== Problem details ==
Using the records below, give again exactly the lines from the line that contains "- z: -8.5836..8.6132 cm" through the line that contains "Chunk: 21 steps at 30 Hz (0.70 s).", both ends included, and only those.

Segment Start: Data supplied

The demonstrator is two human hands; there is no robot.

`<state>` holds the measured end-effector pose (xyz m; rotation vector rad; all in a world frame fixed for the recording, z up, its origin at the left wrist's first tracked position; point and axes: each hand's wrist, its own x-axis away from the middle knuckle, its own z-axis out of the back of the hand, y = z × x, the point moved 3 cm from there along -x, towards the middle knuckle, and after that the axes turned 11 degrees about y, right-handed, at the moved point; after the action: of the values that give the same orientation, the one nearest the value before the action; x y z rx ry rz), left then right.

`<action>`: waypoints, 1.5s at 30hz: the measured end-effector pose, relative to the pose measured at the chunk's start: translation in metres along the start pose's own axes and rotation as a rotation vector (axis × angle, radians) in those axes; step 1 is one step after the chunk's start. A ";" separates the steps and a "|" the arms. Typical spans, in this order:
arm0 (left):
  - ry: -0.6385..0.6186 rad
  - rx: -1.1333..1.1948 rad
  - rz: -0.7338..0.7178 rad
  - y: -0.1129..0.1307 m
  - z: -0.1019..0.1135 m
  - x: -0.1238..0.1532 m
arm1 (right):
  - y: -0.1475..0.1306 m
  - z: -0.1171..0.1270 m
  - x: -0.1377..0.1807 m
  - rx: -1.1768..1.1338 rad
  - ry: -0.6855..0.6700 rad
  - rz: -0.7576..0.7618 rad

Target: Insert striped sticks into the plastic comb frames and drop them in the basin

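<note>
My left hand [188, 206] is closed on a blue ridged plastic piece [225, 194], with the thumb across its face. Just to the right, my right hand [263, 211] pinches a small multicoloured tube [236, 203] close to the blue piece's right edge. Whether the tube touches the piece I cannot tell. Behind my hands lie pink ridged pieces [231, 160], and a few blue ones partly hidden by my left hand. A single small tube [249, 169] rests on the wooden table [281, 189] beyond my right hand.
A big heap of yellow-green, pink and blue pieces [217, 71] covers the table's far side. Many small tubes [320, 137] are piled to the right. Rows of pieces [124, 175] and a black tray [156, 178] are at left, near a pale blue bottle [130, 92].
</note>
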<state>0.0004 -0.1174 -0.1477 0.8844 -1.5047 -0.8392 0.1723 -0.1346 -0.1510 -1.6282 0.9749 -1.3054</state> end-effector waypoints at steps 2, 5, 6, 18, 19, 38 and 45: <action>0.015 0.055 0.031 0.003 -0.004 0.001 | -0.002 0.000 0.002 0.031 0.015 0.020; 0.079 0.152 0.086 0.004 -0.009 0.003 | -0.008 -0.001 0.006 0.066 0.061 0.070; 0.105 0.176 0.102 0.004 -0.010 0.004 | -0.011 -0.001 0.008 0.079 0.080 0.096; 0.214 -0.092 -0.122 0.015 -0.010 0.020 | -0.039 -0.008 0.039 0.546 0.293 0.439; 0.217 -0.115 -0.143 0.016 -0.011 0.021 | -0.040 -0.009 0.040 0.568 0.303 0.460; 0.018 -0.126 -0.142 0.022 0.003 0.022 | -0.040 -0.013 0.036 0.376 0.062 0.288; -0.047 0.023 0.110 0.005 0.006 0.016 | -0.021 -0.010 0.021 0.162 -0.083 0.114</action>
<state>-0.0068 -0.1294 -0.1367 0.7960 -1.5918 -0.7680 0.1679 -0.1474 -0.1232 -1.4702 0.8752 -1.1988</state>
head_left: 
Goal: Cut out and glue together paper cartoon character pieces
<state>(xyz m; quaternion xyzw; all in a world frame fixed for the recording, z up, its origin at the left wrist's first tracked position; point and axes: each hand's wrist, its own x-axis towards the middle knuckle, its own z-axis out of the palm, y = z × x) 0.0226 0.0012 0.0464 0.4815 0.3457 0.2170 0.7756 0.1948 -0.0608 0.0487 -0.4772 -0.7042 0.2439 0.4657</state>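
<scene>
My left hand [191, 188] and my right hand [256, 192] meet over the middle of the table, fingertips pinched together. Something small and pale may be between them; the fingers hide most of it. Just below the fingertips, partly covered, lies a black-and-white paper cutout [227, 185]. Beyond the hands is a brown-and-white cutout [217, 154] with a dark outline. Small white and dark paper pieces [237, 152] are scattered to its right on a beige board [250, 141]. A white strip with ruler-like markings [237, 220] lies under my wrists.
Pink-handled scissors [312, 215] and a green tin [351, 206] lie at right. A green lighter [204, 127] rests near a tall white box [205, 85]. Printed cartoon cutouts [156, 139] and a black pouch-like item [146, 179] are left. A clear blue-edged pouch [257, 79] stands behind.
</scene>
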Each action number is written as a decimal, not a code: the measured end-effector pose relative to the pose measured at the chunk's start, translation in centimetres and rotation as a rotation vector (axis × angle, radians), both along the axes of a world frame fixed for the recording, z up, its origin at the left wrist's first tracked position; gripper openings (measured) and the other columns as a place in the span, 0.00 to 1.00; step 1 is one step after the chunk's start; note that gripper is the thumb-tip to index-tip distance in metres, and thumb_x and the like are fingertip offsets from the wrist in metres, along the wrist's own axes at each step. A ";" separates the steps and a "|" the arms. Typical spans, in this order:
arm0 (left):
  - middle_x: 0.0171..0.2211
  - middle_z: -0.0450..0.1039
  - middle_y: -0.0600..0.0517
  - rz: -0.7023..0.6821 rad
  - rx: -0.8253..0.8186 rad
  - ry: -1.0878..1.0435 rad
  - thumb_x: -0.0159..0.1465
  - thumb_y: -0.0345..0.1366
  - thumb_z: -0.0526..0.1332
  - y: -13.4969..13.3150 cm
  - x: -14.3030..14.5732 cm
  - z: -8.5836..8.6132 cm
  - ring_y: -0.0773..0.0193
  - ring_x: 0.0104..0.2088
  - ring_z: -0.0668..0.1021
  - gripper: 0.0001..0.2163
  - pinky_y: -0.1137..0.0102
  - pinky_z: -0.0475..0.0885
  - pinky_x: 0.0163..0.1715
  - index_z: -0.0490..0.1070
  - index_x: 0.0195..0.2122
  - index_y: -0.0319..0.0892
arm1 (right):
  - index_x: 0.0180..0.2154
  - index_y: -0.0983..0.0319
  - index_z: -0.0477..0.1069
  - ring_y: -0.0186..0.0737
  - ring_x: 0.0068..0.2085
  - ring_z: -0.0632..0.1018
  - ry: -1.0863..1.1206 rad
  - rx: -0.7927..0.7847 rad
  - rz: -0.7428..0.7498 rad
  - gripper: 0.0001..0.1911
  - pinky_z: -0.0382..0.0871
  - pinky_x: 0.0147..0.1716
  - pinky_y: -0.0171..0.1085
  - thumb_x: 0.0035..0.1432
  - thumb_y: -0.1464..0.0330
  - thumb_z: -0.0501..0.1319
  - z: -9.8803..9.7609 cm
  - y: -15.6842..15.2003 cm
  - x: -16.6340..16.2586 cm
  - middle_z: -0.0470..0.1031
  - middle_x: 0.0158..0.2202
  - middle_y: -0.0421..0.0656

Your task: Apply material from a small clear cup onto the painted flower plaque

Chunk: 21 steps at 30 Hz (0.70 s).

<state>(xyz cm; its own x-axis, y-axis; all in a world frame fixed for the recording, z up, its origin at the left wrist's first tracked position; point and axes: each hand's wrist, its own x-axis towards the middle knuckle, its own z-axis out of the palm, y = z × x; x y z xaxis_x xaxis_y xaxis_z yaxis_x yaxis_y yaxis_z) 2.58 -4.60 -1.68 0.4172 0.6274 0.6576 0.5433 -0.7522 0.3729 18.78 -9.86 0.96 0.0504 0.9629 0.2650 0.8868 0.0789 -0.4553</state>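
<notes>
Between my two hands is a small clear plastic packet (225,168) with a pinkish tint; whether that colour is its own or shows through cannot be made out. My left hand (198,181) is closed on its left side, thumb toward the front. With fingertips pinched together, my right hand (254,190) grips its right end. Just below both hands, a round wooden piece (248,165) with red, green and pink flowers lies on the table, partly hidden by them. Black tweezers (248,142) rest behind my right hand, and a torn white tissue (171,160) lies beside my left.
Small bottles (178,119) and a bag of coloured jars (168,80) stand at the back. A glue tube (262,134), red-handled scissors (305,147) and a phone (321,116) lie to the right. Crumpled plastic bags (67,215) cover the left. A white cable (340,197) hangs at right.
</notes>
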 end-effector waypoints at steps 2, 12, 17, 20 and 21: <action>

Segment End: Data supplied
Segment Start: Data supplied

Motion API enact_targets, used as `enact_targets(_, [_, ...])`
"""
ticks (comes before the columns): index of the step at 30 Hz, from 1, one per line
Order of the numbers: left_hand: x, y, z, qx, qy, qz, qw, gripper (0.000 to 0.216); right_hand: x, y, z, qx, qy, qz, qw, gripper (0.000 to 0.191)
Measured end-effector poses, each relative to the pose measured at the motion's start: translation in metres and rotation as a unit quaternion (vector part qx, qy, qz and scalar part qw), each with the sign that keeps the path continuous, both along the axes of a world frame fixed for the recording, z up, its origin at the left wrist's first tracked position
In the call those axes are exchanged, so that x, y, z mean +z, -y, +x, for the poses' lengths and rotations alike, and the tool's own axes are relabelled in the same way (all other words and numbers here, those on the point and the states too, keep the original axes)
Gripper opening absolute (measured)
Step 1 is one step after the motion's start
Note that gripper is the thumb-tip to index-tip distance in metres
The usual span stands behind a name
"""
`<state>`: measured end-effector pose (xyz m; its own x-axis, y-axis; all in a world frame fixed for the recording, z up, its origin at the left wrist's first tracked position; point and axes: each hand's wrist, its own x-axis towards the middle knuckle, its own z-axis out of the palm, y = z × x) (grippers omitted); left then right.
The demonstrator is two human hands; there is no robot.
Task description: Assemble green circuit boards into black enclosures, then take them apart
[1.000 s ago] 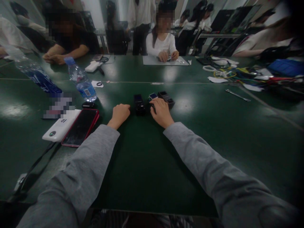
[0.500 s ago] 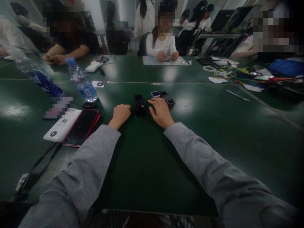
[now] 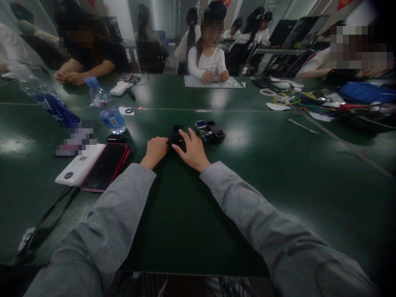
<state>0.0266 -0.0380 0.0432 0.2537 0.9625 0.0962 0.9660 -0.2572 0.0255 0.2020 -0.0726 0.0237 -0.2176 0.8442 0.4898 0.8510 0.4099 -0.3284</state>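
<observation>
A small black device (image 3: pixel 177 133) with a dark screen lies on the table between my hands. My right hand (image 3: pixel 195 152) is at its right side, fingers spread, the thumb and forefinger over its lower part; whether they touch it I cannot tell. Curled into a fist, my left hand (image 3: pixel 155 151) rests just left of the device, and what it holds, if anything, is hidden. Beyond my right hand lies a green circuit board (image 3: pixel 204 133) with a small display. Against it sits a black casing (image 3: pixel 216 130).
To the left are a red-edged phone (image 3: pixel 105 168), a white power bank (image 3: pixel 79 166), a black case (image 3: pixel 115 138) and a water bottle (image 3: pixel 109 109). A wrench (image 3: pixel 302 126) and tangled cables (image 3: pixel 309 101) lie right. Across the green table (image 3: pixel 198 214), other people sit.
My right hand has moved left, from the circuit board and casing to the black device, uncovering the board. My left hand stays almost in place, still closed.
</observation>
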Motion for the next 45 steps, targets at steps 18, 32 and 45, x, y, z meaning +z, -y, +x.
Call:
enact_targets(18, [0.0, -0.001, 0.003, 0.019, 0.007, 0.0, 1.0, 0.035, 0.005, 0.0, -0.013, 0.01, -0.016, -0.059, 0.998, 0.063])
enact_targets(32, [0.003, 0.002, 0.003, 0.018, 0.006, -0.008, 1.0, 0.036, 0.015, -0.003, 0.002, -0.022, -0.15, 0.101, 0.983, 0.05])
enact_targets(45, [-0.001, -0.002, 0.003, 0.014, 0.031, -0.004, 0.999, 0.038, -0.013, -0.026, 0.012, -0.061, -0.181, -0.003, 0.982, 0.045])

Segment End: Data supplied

== Answer for this exercise ==
  - z: -8.5836..8.6132 cm
  - ring_y: -0.0773..0.0193
  - ring_x: 0.0104..0.2088
  - ring_z: -0.0668..0.1021
  - gripper: 0.0001..0.2163
  - pinky_y: -0.1137..0.0102
  - pinky_z: -0.0475..0.0885
  - pinky_x: 0.0163..0.1715
  - index_z: -0.0490..0.1070
  - index_x: 0.0195..0.2122
  - index_y: -0.0319..0.0892
arm1 (right):
  - index_x: 0.0180..0.2154
  - index_y: -0.0983..0.0319
  - index_z: -0.0477..0.1069
  - ring_y: -0.0186..0.0737
  - ring_x: 0.0068..0.2085
  - ring_z: -0.0632..0.1018
  - ry: -1.0863..1.1206 rad
  - rx: -0.7927..0.7847 rad
  - rz: -0.7428..0.7498 rad
  - gripper: 0.0001..0.1911
  - pinky_z: -0.0382..0.0871
  - pinky_x: 0.0147..0.1716
  - pinky_y: -0.0171..0.1085
  - thumb_x: 0.0035..0.1432
  - thumb_y: -0.1464..0.0330
  - thumb_z: -0.0501..0.1319
  - z: -9.8803..9.7609 cm
  - y: -15.6842..15.2003 cm
  - x: -16.6340..16.2586 cm
  - middle_z: -0.0470..0.1031
  - middle_x: 0.0158..0.2202
  - middle_y: -0.0421..0.0656

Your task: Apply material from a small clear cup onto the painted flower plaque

Chunk: 21 steps at 30 Hz (0.70 s).

No more work is needed on this answer.